Concentration sur les nutriments, pas sur la nourriture
L’étude suggère que la TVA pourrait être utilisée comme complément alimentaire pour aider divers traitements anticancéreux basés sur les cellules T, bien que Chen souligne qu’il est important de déterminer la quantité optimisée du nutriment lui-même, pas de la source alimentaire. Il existe de plus en plus de preuves des effets néfastes pour la santé de la consommation excessive de viande rouge et de produits laitiers, donc cette étude ne devrait pas être prise comme une excuse pour manger davantage de cheeseburgers et de pizza ; plutôt, elle
indique que des compléments nutritionnels tels que la TVA pourraient être utilisés pour favoriser l’activité des cellules T. Chen pense qu’il peut y avoir d’autres nutriments qui peuvent faire la même chose.

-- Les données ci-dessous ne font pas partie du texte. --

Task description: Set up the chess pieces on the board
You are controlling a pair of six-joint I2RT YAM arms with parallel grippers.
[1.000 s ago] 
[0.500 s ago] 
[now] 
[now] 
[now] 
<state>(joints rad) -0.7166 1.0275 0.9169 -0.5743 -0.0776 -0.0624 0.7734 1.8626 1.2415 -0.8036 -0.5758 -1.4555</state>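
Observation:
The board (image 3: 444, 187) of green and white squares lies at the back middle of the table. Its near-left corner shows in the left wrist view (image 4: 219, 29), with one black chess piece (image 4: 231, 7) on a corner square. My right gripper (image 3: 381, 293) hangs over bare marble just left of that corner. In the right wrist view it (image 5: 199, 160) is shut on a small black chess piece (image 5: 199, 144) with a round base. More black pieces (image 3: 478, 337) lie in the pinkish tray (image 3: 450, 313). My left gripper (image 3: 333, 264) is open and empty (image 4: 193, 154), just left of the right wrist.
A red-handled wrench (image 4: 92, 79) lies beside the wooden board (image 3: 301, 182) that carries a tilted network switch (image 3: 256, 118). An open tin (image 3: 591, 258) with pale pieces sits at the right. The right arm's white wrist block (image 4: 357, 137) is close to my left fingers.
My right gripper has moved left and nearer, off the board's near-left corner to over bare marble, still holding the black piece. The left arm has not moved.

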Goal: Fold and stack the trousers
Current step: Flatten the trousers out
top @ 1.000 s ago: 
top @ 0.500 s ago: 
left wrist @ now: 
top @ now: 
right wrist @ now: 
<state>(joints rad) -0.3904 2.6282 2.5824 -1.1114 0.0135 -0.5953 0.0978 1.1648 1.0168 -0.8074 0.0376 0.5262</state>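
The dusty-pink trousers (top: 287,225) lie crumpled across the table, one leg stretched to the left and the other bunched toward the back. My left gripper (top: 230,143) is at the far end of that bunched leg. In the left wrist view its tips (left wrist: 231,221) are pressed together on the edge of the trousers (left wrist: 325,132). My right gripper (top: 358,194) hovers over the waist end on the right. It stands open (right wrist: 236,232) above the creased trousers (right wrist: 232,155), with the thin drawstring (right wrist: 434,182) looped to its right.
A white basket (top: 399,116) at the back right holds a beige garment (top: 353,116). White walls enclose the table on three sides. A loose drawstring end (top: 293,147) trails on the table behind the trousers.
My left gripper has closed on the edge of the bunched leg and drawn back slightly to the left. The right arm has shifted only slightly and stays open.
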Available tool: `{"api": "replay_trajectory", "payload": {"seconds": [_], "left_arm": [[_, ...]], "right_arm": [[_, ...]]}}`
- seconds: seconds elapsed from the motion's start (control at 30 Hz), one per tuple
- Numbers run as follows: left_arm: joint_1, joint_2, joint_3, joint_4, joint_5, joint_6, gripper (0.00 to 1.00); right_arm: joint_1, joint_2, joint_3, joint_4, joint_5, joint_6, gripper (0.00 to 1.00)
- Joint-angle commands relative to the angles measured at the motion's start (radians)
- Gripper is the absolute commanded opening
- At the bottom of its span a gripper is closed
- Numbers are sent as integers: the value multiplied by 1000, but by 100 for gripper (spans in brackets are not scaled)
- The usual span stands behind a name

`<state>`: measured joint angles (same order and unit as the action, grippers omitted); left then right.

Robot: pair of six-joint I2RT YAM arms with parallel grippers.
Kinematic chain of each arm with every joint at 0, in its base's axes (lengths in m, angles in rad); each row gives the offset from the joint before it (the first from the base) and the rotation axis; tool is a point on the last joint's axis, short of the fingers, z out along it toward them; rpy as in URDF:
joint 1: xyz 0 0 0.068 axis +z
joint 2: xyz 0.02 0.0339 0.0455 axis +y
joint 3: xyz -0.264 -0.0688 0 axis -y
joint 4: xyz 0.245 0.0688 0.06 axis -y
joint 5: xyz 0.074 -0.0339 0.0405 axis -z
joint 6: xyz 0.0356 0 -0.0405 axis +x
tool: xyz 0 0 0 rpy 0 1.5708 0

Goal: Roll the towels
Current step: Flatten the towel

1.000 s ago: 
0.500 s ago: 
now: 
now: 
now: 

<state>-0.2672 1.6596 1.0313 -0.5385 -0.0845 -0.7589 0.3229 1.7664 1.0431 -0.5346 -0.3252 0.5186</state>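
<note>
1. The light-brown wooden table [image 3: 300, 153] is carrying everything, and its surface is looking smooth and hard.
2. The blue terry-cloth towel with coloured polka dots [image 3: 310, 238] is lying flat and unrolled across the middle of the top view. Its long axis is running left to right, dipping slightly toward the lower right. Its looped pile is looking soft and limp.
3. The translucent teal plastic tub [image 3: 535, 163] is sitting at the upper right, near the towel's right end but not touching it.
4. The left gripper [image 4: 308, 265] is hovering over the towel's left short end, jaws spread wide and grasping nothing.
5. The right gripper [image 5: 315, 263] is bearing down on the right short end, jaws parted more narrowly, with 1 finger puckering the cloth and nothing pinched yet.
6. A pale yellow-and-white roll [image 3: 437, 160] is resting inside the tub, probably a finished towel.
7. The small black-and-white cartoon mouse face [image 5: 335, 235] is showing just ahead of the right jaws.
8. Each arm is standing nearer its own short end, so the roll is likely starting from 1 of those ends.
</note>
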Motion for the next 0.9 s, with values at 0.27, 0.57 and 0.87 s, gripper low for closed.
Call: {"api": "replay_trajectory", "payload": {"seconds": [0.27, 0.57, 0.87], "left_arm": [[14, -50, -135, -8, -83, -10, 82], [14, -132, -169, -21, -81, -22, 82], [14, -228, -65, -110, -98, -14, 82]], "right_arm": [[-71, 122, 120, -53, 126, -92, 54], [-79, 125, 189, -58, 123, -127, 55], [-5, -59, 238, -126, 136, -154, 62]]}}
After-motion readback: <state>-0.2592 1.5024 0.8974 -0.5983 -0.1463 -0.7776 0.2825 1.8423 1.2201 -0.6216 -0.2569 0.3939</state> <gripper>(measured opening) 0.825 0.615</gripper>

“Il existe des données préliminaires montrant que d’autres acides gras provenant de plantes signalent à travers un récepteur similaire, donc nous croyons qu’il existe une forte possibilité que des nutriments provenant de plantes puissent faire la même chose en activant également la voie CREB”, a-t-il déclaré.
La nouvelle recherche met également en évidence la promesse de cette approche “métabolomique” pour comprendre comment les éléments constitutifs de l’alimentation affectent notre santé. Chen a déclaré que son équipe espère construire une bibliothèque complète de nutriments circulant dans le sang pour comprendre leur impact sur l’immunité et d’autres processus biologiques tels que le vieillissement.
“Après des millions d’années d’évolution, il n’y a qu’une centaine de métabolites dérivés de l’alimentation qui finissent par circuler dans le sang, donc cela signifie qu’ils pourraient avoir une certaine importance dans notre biologie”, a déclaré Chen. “Voir qu’un seul nutriment comme la TVA a un mécanisme très ciblé sur un type de cellule immunitaire ciblé, avec une réponse physiologique très profonde au niveau de l’organisme entier – je trouve cela vraiment incroyable et intrigant.”